Nous avons adopté, le 18 novembre dernier, le projet de loi visant à intensifier la lutte contre les fraudes sociales et fiscales.
L’objectif de ce texte est de mieux détecter, mieux sanctionner et mieux recouvrer les fraudes qui pèsent sur nos finances publiques.
Au Sénat, nous avons fait le choix de consolider le texte en :
- Renforçant les sanctions, notamment contre les plateformes VTC, la fraude au travail dissimulé et les obstacles aux contrôles des juridictions financières.
- Élargissant le devoir de vigilance des maîtres d’ouvrage pour prévenir la fraude chez les sous-traitants.
- Donnant de nouveaux moyens à France Travail et aux organismes sociaux : droit de communication étendu (téléphonie, compagnies aériennes, registre des Français établis hors de France), analyses des données de connexion, et possibilité de suspendre provisoirement les allocations en cas de soupçon sérieux de fraude.

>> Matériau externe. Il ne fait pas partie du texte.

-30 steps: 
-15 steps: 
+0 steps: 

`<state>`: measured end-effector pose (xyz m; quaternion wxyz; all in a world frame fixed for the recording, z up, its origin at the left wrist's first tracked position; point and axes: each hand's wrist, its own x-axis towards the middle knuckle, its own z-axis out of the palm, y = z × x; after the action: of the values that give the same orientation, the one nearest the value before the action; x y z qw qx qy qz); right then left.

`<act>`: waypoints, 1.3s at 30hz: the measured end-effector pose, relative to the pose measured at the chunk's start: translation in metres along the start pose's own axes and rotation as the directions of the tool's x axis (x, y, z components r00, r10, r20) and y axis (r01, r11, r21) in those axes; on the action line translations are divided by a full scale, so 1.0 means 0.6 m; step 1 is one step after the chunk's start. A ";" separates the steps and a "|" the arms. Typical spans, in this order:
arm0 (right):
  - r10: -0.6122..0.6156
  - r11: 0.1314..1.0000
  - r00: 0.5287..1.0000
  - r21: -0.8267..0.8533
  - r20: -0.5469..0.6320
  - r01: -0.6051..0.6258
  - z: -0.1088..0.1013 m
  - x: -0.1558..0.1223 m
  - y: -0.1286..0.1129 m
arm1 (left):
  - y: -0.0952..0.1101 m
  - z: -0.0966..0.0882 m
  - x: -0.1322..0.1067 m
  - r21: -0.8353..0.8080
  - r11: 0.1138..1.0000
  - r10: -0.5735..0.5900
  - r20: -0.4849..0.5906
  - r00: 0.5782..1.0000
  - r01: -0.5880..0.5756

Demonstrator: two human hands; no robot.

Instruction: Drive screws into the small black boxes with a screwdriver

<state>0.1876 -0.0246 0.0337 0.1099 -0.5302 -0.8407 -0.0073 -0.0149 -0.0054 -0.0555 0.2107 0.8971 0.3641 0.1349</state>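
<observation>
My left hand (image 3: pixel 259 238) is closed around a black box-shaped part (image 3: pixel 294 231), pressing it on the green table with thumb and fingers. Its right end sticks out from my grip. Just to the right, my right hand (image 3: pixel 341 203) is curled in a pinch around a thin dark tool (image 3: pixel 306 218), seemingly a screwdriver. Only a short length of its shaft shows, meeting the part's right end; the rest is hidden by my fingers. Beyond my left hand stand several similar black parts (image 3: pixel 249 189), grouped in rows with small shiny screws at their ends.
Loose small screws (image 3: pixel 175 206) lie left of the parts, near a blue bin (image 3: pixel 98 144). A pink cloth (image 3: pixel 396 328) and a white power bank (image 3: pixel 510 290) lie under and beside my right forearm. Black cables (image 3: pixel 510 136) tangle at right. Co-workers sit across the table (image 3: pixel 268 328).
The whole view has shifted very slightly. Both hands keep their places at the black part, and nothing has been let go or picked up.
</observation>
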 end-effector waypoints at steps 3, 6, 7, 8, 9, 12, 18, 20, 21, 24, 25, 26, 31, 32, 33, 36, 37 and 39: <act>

- Étendant les prérogatives de contrôle des CAF et de l’administration fiscale, notamment sur les paiements par carte bancaire des entreprises assujetties à la TVA.
- Instaurant la suspension temporaire du tiers payant pour les assurés condamnés pour fraude à l’Assurance maladie et le déremboursement des prescriptions émises par des professionnels déconventionnés pour manquement frauduleux.
Le texte ainsi modifié a été transmis à l’Assemblée nationale pour la suite de son examen.